The data that follows is to be copied exactly, with each image removed.

[Start of section]

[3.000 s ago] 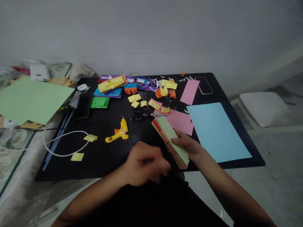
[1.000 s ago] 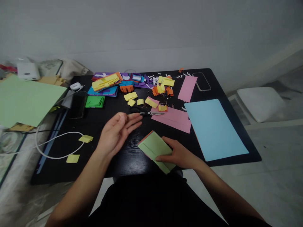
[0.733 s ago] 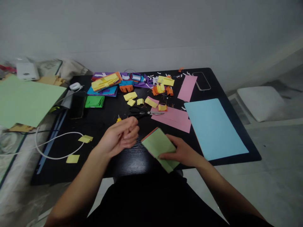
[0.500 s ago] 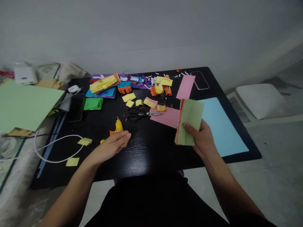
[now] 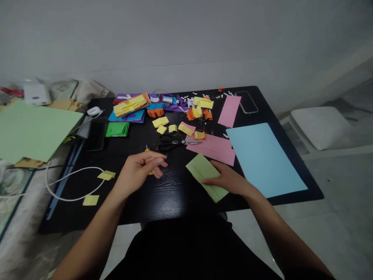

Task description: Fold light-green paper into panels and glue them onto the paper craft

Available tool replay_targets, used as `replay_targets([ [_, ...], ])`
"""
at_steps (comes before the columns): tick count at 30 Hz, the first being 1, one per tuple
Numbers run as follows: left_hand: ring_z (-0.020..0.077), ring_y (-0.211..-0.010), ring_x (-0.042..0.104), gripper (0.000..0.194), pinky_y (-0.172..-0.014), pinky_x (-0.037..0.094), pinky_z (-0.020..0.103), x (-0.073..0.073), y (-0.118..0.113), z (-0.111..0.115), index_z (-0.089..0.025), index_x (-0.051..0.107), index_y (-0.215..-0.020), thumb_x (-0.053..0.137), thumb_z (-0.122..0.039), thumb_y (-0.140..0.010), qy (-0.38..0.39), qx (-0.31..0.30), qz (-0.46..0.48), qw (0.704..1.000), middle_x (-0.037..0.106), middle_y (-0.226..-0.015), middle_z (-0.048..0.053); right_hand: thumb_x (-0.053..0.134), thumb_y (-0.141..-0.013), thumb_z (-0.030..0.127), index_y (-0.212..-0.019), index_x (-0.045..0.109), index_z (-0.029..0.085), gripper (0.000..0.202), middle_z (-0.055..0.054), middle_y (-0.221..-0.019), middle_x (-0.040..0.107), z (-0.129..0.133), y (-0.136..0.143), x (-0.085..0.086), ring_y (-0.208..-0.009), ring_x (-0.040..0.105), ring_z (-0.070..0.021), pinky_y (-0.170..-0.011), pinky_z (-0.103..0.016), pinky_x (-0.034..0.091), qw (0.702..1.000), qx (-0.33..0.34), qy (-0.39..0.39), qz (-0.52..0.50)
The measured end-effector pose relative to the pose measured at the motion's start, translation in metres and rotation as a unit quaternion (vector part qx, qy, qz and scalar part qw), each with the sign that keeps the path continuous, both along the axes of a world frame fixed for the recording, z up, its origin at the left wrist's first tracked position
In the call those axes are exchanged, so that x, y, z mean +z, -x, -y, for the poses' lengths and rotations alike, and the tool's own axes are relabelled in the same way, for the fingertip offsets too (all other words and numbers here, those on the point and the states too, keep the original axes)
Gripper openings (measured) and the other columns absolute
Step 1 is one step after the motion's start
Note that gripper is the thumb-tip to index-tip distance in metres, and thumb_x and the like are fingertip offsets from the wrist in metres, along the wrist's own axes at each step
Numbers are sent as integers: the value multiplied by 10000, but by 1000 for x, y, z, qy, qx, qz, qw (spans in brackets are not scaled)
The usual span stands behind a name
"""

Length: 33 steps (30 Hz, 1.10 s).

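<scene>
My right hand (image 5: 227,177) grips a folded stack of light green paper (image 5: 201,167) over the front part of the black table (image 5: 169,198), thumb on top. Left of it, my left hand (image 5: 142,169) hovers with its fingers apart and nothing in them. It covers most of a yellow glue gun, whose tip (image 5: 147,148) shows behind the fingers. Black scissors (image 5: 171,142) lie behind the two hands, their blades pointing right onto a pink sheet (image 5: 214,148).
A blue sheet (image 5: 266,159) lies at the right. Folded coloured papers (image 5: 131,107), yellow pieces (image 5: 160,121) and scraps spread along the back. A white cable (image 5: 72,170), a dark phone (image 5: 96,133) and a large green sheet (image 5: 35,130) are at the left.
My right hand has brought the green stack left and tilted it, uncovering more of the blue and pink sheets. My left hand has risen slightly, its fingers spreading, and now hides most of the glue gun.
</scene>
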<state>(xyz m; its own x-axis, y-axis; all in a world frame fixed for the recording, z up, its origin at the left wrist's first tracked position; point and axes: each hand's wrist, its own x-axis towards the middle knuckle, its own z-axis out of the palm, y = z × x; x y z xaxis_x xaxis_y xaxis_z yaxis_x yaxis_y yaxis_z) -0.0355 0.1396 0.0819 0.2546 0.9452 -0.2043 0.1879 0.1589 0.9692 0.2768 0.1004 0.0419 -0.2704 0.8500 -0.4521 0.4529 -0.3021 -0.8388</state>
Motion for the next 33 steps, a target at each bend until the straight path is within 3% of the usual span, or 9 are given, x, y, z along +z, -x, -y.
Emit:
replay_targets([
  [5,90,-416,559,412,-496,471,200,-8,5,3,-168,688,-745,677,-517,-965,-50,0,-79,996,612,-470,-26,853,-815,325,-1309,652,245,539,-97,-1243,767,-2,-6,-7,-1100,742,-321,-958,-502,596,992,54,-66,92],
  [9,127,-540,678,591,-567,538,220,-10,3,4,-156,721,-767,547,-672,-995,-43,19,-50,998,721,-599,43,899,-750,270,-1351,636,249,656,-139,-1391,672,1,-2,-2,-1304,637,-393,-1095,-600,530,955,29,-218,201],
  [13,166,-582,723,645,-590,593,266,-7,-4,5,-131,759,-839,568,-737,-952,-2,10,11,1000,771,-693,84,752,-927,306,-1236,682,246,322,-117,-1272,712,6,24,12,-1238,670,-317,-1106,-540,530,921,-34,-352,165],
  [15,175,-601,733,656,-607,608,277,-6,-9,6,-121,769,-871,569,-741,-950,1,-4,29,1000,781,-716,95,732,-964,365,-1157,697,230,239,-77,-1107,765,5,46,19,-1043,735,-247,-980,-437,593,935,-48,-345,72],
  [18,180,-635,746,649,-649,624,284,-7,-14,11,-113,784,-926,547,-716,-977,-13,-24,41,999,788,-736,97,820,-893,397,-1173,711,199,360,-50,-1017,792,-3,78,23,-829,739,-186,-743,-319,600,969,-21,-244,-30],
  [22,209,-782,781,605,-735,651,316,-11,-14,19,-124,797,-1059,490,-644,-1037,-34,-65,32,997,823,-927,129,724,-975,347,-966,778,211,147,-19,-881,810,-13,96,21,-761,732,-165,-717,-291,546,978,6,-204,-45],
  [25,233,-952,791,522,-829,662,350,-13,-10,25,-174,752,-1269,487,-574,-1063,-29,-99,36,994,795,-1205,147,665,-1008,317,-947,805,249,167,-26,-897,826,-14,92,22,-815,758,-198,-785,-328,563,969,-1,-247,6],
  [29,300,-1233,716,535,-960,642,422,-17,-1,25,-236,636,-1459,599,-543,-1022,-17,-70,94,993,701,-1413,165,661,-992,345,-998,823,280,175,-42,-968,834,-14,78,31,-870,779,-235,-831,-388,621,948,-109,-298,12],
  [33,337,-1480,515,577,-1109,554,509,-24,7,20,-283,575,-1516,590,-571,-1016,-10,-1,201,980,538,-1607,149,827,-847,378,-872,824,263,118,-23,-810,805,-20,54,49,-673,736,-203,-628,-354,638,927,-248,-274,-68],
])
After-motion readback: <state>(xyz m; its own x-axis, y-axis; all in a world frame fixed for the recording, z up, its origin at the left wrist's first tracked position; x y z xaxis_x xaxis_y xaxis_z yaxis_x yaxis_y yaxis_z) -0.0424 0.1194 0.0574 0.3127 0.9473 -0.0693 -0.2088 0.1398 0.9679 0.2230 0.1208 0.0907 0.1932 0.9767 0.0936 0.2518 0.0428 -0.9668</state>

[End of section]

■ Answer to this problem:
[3.000 s ago] 
[1.000 s ago] 
[0.733 s ago] 
[0.500 s ago] 
[now] 

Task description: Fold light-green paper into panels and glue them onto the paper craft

Available tool replay_targets, used as `replay_targets([ [_, ...], ])`
"""
at_steps (comes before the columns): tick count at 30 Hz, the first being 1, one per tuple
Numbers run as follows: left_hand: ring_z (-0.020..0.077), ring_y (-0.211..-0.010), ring_x (-0.042..0.104), gripper (0.000..0.194), pinky_y (-0.172..-0.014), pinky_x (-0.037..0.094), pinky_z (-0.020..0.103), x (-0.073..0.073), y (-0.118..0.113), z (-0.111..0.115), index_z (-0.089..0.025), index_x (-0.051..0.107), index_y (-0.215..-0.020), thumb_x (-0.053..0.137), thumb_z (-0.122..0.039), thumb_y (-0.140..0.010), qy (-0.38..0.39), qx (-0.31..0.30), qz (-0.46..0.48), qw (0.704..1.000), middle_x (-0.037..0.106), middle_y (-0.226..-0.015), middle_z (-0.048..0.053); right_hand: thumb_x (-0.053..0.134), thumb_y (-0.141..-0.013), thumb_z (-0.030..0.127), index_y (-0.212..-0.019), index_x (-0.045..0.109), index_z (-0.029..0.085), gripper (0.000..0.202), middle_z (-0.055..0.054), middle_y (-0.221..-0.019), middle_x (-0.040..0.107), z (-0.129..0.133), y (-0.136..0.143), x (-0.085..0.086), ring_y (-0.208..-0.009), ring_x (-0.040..0.105), ring_z (-0.070..0.021), pinky_y (-0.170..-0.011), pinky_z (-0.103..0.016), pinky_x (-0.034..0.091), qw (0.702..1.000), qx (-0.33..0.34), qy (-0.39..0.39), qz (-0.52..0.50)
The measured end-effector pose relative to the pose measured at the motion's start, translation in metres and rotation as a unit quaternion (vector part qx, qy, qz and scalar part qw), each with the sign that keeps the path continuous, both along the axes of a world frame fixed for the recording, z up, its origin at the left wrist's first tracked position
In the call those axes are exchanged, so that x, y, z mean +z, -x, -y, for the poses' lengths and rotations alike, and the tool's own axes are relabelled in the same way, for the fingertip offsets too (all other words and numbers here, those on the point and the states too, keep the original axes)
Gripper openings (measured) and the other columns absolute
Step 1 is one step after the motion's start
Note that gripper is the thumb-tip to index-tip distance in metres, and thumb_x and the like are fingertip offsets from the wrist in metres, along the wrist's own axes at each step
Numbers are sent as integers: the value multiplied by 10000, but by 1000 for x, y, z, qy, qx, qz, qw (spans in brackets are not scaled)
The usual span stands behind a name
"""

Length: 33 steps (30 Hz, 1.10 s).

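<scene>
My right hand (image 5: 227,177) grips a folded stack of light green paper (image 5: 201,167) over the front part of the black table (image 5: 169,198), thumb on top. Left of it, my left hand (image 5: 142,169) hovers with its fingers apart and nothing in them. It covers most of a yellow glue gun, whose tip (image 5: 147,148) shows behind the fingers. Black scissors (image 5: 171,142) lie behind the two hands, their blades pointing right onto a pink sheet (image 5: 214,148).
A blue sheet (image 5: 266,159) lies at the right. Folded coloured papers (image 5: 131,107), yellow pieces (image 5: 160,121) and scraps spread along the back. A white cable (image 5: 72,170), a dark phone (image 5: 96,133) and a large green sheet (image 5: 35,130) are at the left.
My right hand has brought the green stack left and tilted it, uncovering more of the blue and pink sheets. My left hand has risen slightly, its fingers spreading, and now hides most of the glue gun.
</scene>
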<state>(xyz m; its own x-axis, y-axis; all in a world frame fixed for the recording, z up, its origin at the left wrist's first tracked position; point and axes: each hand's wrist, its own x-axis towards the middle knuckle, its own z-axis out of the palm, y = z × x; x y z xaxis_x xaxis_y xaxis_z yaxis_x yaxis_y yaxis_z) -0.0355 0.1396 0.0819 0.2546 0.9452 -0.2043 0.1879 0.1589 0.9692 0.2768 0.1004 0.0419 -0.2704 0.8500 -0.4521 0.4529 -0.3021 -0.8388</state>
Motion for the next 33 steps, a target at each bend until the straight path is within 3% of the usual span, or 9 are given, x, y, z along +z, -x, -y.
Emit:
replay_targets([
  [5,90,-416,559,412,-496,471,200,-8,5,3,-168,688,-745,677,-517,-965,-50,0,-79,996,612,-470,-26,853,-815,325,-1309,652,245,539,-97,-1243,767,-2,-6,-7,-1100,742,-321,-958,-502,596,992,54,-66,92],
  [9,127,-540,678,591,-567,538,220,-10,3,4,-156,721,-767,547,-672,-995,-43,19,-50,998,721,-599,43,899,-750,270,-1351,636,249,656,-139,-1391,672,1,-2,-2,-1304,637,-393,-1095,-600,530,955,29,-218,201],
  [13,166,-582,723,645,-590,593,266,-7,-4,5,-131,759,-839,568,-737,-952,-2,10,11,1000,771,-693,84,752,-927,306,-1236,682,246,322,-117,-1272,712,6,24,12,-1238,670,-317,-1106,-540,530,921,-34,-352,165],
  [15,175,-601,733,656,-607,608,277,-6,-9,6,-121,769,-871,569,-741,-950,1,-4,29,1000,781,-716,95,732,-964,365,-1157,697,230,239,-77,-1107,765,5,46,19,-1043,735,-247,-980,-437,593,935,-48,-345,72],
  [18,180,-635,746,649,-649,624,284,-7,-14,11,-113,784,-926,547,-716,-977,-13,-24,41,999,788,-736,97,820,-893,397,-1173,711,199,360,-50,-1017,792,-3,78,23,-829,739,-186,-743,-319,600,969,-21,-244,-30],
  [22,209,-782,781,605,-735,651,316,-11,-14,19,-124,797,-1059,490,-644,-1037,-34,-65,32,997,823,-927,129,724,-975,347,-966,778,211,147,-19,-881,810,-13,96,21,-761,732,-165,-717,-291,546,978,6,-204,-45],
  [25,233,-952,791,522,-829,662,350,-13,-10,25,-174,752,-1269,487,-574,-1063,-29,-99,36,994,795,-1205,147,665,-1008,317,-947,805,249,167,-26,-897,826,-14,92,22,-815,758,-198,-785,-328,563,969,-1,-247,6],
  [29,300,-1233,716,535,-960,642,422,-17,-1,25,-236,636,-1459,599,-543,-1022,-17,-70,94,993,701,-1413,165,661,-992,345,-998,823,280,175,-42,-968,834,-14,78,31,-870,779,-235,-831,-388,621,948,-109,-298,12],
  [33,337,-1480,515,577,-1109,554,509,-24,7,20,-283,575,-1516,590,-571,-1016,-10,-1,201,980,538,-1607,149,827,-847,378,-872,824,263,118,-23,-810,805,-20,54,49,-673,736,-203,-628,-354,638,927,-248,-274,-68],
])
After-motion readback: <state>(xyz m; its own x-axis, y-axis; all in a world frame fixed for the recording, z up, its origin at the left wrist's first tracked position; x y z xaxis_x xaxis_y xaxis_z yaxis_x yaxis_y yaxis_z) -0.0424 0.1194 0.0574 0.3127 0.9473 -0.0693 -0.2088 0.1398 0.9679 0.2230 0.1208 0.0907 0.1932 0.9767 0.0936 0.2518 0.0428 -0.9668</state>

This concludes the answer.